## WHAT NEEDS TO BE DONE
Given the entries that follow, write out exactly the lines starting at the one containing "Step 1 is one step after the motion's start" and ending at the one containing "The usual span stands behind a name", both ends included, and only those.

####################

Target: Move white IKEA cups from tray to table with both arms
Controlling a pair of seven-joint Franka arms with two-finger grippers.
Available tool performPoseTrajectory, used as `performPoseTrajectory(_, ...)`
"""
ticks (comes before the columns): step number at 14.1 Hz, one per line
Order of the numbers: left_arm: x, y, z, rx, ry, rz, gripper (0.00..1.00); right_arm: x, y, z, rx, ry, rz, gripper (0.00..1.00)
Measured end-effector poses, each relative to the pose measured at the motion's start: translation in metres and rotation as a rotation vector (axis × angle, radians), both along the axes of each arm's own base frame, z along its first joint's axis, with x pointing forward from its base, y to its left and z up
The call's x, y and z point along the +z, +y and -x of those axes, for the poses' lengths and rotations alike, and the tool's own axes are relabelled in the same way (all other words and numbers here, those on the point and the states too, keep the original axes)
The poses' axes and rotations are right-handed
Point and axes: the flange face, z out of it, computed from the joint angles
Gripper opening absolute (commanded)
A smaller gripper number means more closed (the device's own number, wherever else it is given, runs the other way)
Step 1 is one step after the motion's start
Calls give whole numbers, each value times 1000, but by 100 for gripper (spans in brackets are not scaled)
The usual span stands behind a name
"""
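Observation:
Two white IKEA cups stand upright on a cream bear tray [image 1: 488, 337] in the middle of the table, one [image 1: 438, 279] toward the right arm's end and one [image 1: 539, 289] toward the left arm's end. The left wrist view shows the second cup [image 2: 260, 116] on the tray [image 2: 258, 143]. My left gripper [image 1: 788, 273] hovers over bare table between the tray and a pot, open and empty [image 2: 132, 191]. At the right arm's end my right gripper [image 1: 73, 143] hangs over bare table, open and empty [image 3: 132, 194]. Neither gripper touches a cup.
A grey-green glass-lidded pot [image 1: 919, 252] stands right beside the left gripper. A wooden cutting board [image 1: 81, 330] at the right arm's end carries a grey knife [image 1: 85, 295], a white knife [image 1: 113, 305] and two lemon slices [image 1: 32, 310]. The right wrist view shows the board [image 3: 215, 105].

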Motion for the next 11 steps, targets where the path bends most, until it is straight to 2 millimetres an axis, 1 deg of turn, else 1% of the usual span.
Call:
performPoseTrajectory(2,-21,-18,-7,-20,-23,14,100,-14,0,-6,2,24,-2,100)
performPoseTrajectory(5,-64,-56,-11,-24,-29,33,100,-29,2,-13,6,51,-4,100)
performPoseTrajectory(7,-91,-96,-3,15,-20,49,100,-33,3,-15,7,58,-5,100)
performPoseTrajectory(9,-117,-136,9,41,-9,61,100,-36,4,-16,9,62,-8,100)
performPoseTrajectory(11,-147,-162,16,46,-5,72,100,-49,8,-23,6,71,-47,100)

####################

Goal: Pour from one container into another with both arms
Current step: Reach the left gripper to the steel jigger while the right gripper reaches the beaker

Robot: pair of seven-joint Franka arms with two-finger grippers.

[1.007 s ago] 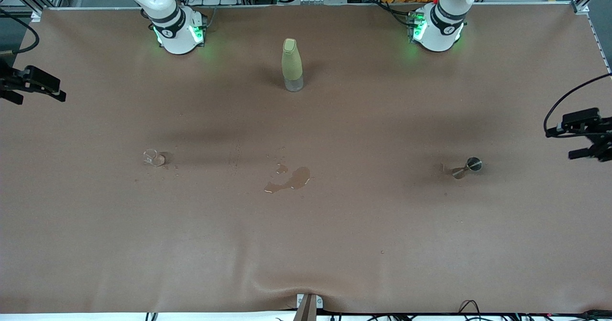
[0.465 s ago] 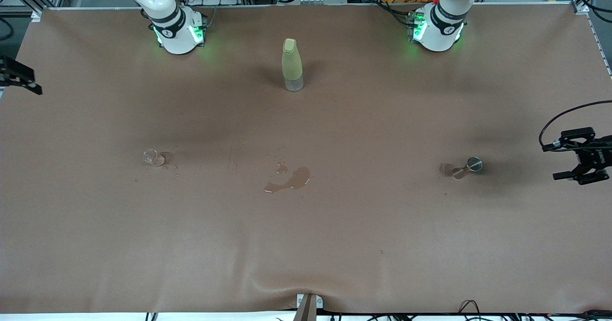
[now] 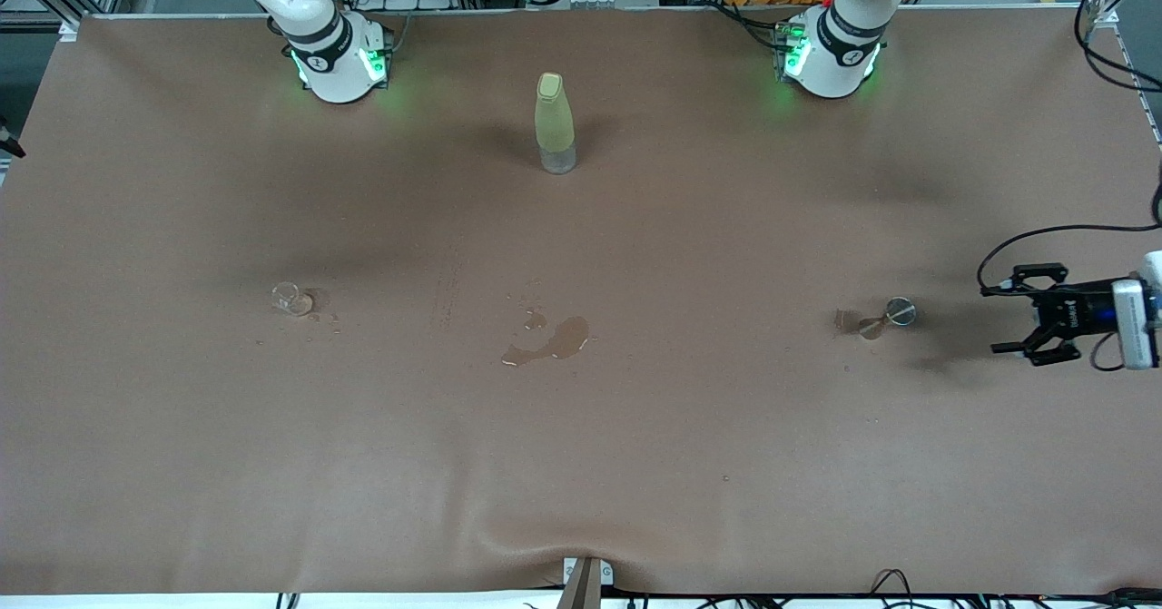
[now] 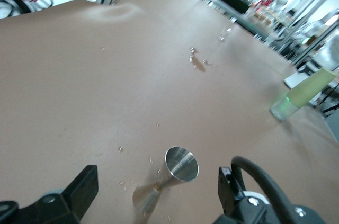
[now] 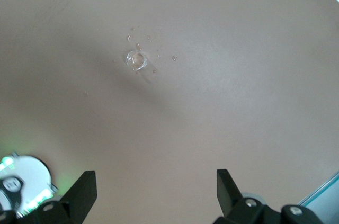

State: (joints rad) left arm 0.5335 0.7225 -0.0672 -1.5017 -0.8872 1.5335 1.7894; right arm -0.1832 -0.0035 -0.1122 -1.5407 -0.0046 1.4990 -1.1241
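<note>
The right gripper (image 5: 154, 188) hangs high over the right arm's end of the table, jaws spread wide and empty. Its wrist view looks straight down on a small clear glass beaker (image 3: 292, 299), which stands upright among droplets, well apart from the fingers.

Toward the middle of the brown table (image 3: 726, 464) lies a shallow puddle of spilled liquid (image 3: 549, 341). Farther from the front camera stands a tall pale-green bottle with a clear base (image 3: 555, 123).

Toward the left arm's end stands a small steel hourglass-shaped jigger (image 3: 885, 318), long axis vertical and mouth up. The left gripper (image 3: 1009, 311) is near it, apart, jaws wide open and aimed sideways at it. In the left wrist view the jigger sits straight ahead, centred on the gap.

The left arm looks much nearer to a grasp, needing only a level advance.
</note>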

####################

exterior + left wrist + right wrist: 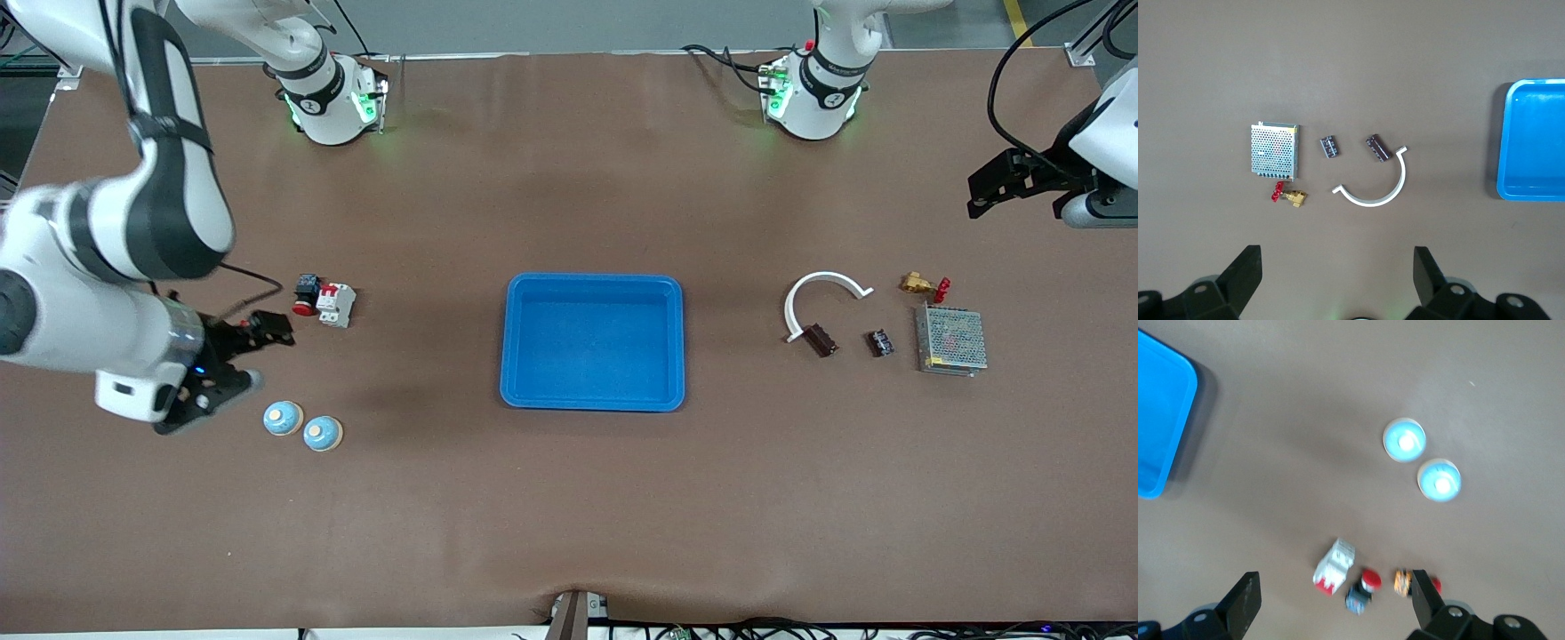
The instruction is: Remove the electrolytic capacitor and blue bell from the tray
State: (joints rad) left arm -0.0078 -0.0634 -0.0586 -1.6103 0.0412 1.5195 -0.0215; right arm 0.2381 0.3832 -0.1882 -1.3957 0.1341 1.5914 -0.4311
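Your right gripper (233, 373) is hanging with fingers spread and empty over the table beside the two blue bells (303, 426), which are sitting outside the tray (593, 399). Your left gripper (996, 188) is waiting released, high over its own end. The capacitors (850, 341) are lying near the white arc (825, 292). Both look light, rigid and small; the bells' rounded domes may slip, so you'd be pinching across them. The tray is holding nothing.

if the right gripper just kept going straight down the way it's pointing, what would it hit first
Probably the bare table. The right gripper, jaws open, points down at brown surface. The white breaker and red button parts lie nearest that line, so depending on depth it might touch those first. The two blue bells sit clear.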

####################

## OUTPUT OF THE EXERCISE
Step 1 is one step after the motion's start
Calls give whole numbers, each value times 1000, but by 100 for gripper (spans in brackets are not scaled)
The usual span stands behind a name

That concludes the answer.